▸ **WHAT THE TASK ASKS**: When the line containing "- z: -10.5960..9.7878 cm" appears in the entries below, begin printing there and stop after the line containing "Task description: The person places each"; print each of those lines exactly and no other line.

▸ **PROVIDED DATA**:
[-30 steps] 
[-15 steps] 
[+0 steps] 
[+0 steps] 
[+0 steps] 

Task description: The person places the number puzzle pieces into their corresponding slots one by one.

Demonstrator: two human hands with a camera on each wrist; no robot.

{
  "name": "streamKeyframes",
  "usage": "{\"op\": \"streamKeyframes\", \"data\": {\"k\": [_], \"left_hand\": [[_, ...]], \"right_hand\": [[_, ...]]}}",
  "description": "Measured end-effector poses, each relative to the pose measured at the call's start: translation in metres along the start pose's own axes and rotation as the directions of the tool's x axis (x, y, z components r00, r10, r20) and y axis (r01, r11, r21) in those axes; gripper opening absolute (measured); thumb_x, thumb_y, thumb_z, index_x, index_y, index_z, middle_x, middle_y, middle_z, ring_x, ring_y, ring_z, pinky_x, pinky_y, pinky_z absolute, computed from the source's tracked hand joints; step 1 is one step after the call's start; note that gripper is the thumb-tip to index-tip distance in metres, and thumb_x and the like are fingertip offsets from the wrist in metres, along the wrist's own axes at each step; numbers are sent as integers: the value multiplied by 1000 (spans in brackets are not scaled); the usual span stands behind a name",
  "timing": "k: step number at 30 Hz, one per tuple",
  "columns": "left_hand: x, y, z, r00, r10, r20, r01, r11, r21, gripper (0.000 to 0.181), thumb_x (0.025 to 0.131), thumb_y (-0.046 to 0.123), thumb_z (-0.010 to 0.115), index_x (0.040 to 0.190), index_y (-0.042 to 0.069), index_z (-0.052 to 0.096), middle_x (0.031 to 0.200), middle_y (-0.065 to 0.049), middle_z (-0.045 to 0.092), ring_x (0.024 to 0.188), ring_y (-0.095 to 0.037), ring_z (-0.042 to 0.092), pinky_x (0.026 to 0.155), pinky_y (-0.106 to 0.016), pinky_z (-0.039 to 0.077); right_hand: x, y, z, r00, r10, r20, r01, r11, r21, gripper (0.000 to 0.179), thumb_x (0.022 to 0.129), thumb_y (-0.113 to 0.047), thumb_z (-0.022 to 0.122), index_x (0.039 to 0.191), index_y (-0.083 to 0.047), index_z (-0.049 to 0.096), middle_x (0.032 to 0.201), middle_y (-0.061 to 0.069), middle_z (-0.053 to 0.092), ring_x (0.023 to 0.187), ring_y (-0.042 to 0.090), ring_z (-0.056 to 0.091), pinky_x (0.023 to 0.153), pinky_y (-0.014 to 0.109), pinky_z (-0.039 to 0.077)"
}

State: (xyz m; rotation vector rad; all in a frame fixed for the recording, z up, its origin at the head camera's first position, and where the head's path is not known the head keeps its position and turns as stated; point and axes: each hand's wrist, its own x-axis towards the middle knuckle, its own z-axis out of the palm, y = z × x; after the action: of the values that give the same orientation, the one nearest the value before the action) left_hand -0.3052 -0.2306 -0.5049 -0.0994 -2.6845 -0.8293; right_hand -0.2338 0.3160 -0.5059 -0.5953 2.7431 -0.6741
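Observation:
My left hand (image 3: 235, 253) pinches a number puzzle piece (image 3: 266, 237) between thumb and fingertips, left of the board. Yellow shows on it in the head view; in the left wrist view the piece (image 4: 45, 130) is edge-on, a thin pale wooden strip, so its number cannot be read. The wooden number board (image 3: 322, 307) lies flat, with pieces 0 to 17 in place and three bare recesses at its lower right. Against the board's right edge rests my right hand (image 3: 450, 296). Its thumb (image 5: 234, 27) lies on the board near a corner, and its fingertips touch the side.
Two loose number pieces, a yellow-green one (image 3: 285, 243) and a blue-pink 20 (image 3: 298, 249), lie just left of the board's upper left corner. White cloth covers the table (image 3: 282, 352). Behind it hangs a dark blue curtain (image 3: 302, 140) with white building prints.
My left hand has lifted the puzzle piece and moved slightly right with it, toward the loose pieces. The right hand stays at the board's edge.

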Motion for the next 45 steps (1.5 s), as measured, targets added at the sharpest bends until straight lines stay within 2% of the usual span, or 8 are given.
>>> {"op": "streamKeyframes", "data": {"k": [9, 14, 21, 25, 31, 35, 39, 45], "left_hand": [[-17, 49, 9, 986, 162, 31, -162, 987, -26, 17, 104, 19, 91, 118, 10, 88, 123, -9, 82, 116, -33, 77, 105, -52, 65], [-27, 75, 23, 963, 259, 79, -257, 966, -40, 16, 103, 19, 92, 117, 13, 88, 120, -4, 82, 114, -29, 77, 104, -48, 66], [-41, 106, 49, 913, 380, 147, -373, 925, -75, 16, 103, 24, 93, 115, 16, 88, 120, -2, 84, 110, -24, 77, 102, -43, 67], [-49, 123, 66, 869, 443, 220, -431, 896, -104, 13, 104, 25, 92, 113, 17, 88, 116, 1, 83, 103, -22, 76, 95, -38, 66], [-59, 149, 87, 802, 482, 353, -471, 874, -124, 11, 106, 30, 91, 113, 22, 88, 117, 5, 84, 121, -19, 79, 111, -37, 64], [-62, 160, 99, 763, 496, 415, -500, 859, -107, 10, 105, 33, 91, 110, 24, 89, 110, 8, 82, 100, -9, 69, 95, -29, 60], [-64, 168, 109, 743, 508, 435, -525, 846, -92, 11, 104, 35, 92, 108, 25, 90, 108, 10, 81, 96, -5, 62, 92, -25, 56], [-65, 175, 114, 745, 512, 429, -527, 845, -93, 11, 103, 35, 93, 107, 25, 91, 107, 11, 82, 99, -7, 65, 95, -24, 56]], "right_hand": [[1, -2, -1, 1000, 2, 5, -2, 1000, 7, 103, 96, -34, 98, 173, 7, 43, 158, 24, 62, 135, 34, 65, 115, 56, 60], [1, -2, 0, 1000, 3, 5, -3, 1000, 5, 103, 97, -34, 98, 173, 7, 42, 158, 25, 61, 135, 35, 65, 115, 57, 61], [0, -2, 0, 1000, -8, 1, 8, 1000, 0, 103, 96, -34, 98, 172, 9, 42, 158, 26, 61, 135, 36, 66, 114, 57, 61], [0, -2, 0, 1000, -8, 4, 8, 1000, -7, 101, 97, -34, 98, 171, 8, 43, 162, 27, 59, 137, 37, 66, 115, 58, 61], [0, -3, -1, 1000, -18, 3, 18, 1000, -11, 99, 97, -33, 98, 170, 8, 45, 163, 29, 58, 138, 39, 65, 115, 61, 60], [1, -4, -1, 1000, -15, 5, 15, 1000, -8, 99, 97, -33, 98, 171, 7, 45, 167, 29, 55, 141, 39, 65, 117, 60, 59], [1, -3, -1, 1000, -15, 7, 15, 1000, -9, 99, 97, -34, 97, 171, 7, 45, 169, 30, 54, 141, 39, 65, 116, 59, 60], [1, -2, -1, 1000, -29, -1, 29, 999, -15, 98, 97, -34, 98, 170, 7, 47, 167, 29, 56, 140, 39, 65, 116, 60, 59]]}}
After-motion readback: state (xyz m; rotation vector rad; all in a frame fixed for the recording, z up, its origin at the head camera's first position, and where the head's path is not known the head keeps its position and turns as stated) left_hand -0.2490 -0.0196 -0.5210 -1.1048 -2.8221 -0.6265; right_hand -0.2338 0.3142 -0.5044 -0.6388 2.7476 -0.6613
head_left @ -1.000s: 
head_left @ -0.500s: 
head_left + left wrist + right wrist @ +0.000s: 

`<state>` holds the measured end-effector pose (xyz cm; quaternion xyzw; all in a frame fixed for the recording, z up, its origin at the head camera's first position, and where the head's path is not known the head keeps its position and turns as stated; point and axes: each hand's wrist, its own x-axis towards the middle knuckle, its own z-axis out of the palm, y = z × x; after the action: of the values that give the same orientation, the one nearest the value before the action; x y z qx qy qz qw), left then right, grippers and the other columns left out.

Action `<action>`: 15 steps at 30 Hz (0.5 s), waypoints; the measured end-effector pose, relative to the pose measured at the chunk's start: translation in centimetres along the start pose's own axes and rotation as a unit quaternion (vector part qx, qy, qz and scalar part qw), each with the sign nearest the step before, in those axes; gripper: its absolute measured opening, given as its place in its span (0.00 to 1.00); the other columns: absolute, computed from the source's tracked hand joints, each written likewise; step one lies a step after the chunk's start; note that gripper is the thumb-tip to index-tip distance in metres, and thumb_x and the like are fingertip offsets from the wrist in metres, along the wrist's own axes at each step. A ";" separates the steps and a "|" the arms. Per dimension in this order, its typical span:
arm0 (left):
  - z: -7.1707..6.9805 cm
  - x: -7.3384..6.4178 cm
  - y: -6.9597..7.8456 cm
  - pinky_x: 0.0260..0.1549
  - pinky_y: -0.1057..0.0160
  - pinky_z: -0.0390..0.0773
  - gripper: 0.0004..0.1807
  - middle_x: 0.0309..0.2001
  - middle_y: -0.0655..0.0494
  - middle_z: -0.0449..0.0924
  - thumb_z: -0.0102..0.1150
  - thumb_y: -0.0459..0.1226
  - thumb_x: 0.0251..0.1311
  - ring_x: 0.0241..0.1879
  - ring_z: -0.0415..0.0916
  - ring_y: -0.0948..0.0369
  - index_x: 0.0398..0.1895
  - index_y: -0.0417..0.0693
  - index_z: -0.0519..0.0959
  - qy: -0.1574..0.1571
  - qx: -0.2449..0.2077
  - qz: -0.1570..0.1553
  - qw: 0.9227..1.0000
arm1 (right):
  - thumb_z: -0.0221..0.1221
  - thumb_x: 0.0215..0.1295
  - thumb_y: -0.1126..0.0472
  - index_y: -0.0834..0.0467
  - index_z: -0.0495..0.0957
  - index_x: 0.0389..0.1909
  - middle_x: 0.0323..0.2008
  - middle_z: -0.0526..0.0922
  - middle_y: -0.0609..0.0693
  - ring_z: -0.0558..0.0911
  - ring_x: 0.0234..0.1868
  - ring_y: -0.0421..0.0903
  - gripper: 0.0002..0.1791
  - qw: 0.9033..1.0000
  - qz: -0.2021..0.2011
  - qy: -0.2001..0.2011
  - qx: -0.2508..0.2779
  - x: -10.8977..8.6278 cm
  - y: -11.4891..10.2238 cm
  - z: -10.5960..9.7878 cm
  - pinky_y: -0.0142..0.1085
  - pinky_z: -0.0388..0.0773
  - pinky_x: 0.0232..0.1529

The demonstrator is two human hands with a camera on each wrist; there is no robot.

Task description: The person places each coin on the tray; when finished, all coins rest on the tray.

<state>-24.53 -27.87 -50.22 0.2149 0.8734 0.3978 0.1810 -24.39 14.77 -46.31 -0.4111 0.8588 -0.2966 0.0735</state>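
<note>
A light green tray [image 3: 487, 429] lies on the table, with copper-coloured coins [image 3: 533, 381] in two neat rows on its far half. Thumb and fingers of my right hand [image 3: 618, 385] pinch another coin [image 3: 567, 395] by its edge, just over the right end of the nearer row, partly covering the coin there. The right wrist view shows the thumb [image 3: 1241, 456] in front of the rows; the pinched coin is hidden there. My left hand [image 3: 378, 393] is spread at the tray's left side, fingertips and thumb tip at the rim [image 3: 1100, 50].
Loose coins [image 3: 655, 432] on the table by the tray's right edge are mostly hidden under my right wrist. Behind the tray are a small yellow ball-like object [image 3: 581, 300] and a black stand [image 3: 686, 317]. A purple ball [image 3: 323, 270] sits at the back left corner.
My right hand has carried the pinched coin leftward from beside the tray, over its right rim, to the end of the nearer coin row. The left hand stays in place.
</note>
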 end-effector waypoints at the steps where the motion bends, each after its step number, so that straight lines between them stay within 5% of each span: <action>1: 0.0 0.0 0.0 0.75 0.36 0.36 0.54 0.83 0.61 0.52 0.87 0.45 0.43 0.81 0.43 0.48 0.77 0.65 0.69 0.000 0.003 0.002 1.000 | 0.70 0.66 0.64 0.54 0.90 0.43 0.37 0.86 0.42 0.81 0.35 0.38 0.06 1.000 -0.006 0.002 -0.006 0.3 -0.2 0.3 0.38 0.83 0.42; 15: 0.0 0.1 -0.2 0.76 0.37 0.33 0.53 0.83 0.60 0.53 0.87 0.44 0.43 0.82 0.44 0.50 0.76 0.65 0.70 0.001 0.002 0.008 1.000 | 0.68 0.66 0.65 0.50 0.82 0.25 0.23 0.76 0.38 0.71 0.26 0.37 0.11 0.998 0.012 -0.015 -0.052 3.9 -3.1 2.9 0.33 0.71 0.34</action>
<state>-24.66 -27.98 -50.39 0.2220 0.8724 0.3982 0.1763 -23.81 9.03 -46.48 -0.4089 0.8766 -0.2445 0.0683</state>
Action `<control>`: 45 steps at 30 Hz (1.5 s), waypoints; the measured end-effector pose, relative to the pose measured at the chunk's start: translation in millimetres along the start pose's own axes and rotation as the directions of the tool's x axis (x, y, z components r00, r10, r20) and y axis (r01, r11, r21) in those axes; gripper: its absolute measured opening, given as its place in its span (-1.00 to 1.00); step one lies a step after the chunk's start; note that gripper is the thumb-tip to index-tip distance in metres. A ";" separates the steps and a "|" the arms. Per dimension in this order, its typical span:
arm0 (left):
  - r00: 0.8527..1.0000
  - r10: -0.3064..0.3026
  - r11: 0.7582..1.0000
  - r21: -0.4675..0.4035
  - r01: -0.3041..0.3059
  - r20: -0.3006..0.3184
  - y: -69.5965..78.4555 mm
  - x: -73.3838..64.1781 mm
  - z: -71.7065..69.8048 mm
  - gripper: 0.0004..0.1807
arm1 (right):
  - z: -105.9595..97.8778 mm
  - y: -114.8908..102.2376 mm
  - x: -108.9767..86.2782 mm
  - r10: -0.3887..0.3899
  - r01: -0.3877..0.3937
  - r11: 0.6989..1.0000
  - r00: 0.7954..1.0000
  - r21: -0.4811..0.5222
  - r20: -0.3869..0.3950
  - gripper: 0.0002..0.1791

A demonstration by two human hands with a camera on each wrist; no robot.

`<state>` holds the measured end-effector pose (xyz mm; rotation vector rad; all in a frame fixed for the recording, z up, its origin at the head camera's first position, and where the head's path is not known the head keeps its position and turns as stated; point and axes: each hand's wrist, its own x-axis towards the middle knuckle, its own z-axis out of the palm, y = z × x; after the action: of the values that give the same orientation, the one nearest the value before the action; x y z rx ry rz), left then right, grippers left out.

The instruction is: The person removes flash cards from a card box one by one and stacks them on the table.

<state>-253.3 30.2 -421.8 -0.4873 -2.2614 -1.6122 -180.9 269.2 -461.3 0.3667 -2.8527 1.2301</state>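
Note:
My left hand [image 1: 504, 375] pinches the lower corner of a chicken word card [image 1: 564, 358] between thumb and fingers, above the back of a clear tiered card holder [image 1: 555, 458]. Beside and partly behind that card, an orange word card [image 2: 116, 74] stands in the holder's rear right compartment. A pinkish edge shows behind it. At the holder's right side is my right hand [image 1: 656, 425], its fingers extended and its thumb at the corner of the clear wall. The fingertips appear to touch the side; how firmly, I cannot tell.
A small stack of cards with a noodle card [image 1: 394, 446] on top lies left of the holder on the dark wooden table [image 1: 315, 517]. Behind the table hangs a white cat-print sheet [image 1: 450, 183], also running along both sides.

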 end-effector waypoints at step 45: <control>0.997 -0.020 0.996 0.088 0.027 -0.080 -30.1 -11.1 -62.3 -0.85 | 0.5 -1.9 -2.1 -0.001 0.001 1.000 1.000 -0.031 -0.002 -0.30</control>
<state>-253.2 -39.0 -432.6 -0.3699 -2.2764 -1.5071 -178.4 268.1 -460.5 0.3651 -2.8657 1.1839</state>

▸ **ANSWER FOR THE TASK**:
  - z: -10.5960..9.7878 cm
  - pinky_y: -0.0142..0.1085
  - pinky_z: -0.0388..0.0773
  - pinky_x: 0.0232..0.1529

The demonstrator is two human hands with a camera on each wrist; there is no robot.

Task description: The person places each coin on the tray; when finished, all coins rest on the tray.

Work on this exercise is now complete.